AB - Purpose: To evaluate whether measurement of apparent diffusion coefficient (ADC) and pure diffusion coefficient (D) can help to characterize solid pancreatic masses. Materials and Methods: Diffusion-weighted MR imaging was performed in both a patient group (n = 71; pancreatic cancer [n = 47], mass-forming pancreatitis [n = 13], solid pseudopapillary neoplasm [n = 6], and neuroendocrine tumor [n = 5]) and a normal control group (n = 11) by applying three b-factors of 0, 500, and 1000 sec/mm2. ADC500, ADC1000, D (ADC using b = 500 and 1000 sec/mm2), and perfusion fraction (f, 1- exp [-500 sec/mm2 x (ADC500 - D)]) of normal pancreas, pancreatic cancer, and mass-forming pancreatitis were compared using the Kruskal-Wallis test. Receiver operating characteristic (ROC) analysis was performed to evaluate the diagnostic performance and optimal cutoff value of these parameters in differentiating pancreatic cancer from mass-forming pancreatitis.

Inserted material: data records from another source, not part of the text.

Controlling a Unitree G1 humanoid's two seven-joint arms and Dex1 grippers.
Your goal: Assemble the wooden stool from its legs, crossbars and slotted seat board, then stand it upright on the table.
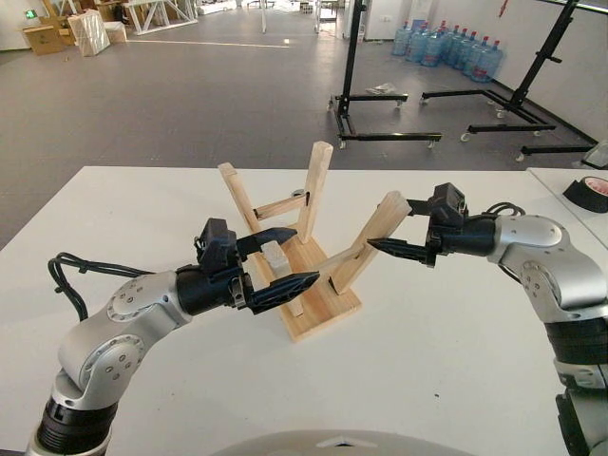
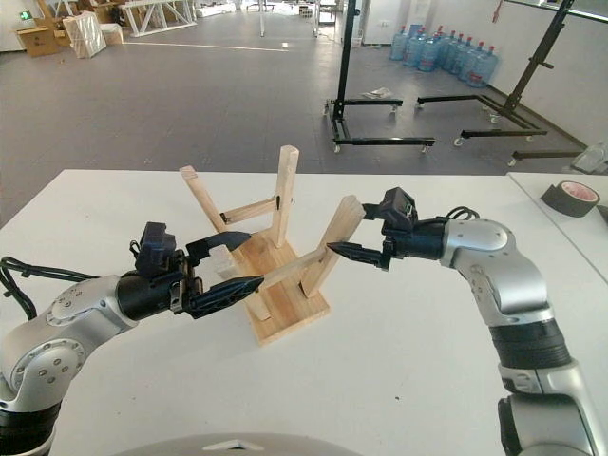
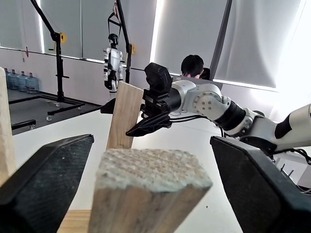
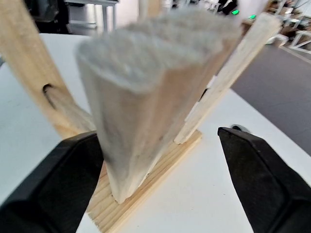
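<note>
The wooden stool lies upside down on the white table, its seat board [image 1: 328,312] flat and its legs pointing up. Two tall legs [image 1: 316,188] at the back are joined by a crossbar [image 1: 282,206]. My left gripper [image 1: 306,255] stands open around the top of a short near leg [image 1: 275,256]; in the left wrist view that leg end [image 3: 150,191] sits between my fingers [image 3: 48,179] with gaps on both sides. My right gripper [image 1: 385,228] is open astride the top of the slanted right leg [image 1: 366,249], whose end [image 4: 150,82] fills the space between its pads.
A black tape roll [image 1: 589,193] lies at the table's far right. Black wheeled stands [image 1: 380,109] and water bottles [image 1: 446,43] are on the floor beyond the far edge. Bare table surrounds the stool.
</note>
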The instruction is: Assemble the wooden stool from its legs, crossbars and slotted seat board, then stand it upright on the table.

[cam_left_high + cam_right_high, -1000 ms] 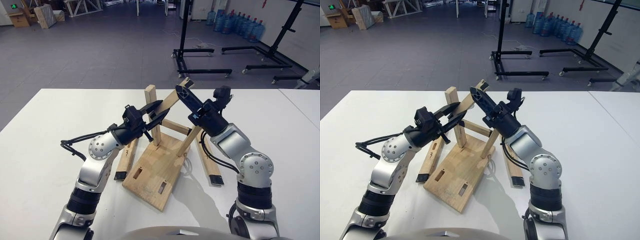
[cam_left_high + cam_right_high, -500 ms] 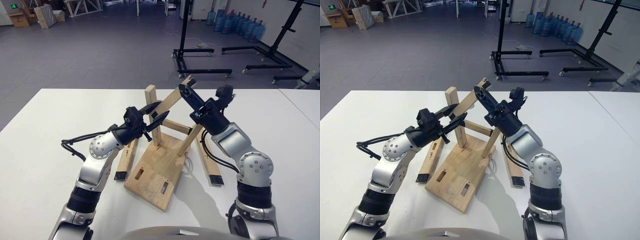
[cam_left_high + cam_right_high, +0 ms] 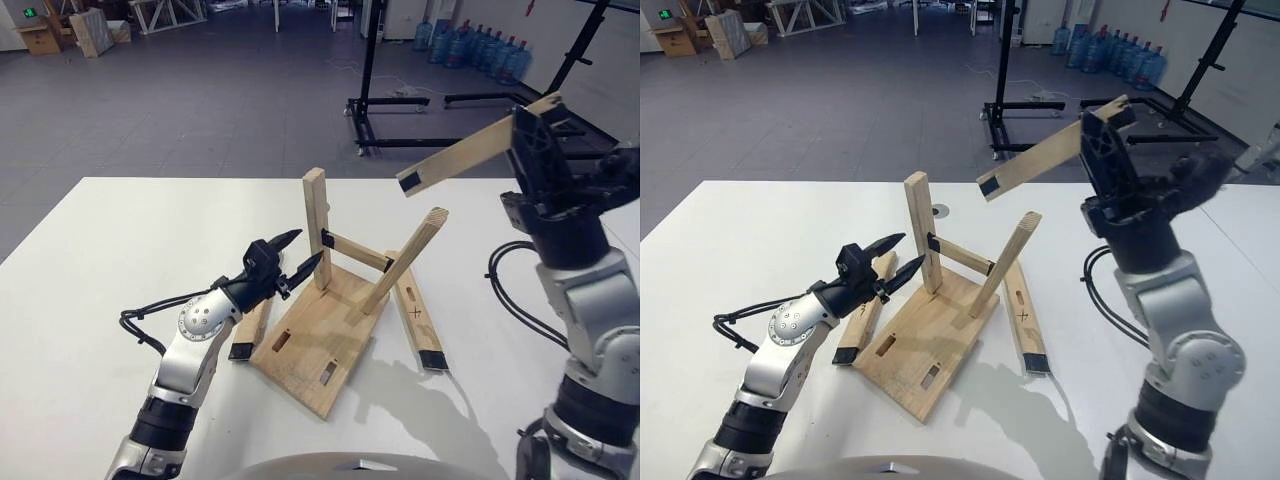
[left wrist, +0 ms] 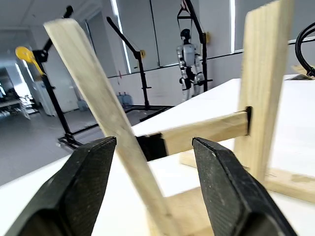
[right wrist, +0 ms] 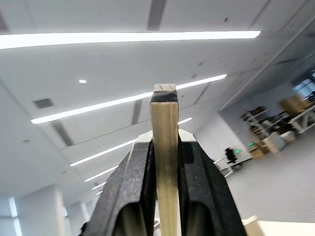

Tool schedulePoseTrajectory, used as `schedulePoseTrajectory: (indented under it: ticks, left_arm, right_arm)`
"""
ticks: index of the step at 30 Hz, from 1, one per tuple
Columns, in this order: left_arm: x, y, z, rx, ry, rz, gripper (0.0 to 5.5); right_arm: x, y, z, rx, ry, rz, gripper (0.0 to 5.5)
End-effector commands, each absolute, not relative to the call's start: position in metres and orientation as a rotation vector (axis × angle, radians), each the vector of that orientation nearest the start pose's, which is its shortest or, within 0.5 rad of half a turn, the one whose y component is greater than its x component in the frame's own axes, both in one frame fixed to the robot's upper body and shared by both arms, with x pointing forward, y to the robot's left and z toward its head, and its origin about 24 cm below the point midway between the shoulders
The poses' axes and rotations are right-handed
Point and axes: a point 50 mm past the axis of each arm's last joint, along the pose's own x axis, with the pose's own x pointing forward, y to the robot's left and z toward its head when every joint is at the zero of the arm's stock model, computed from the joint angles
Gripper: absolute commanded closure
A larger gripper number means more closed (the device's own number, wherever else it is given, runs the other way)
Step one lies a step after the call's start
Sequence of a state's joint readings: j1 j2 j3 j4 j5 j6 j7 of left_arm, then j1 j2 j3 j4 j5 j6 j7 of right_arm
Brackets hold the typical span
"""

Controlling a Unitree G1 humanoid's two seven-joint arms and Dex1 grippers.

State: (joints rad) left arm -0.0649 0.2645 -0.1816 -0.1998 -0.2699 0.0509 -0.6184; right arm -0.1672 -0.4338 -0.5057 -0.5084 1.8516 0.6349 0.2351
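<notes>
- Right jaws clench a loose wooden leg (image 3: 462, 153), high above the surface (image 3: 100, 260).
- Left jaws gape, empty; the slotted seat board (image 3: 318, 345), with two standing legs (image 3: 317, 225) and a crossbar (image 3: 357, 253), lies just ahead of them.

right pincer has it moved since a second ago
Yes. The right pincer, shut on a wooden leg, has swung up and to the robot's right, away from the seat board, lifting the leg clear above it.
</notes>
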Motion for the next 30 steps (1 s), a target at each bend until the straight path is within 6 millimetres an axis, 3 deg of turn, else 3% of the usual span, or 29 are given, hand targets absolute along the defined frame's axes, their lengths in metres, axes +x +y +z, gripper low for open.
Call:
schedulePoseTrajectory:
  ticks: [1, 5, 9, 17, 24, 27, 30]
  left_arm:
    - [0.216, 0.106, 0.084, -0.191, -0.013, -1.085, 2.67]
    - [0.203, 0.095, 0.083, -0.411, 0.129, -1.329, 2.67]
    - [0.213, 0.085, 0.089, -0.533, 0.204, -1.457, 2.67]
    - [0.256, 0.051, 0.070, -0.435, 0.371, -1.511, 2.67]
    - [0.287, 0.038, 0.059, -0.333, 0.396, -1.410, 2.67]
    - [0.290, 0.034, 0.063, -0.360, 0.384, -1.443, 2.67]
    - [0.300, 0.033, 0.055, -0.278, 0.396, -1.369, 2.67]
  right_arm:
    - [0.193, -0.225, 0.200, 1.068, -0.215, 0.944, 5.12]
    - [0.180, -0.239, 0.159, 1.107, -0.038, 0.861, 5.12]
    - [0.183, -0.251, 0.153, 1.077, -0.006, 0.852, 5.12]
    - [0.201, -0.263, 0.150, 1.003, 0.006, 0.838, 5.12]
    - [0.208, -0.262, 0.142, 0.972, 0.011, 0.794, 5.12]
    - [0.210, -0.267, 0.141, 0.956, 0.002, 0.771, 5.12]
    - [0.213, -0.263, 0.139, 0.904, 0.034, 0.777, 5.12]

Results: Normal pancreas had significantly higher mean ADC500, ADC1000, and f than either pancreatic cancer (P < 0.001, < 0.001, and 0.004, respectively) or mass-forming pancreatitis (P < 0.001, < 0.001, and 0.002, respectively). ADC500, ADC1000, and D of mass-forming pancreatitis were significantly lower than those of pancreatic cancer (P = 0.002, 0.004, and 0.014, respectively). Sensitivities and specificities in the diagnosis of pancreatic cancer were 72.3% and 76.9% for ADC500, 87.2% and 69.2% for ADC1000, 87.2% and 61.5% for D, and 42.6% and 92.3% for f, respectively. Conclusion: Measurement of ADC and D may be helpful in differentiating pancreatic cancers from mass-forming pancreatitis.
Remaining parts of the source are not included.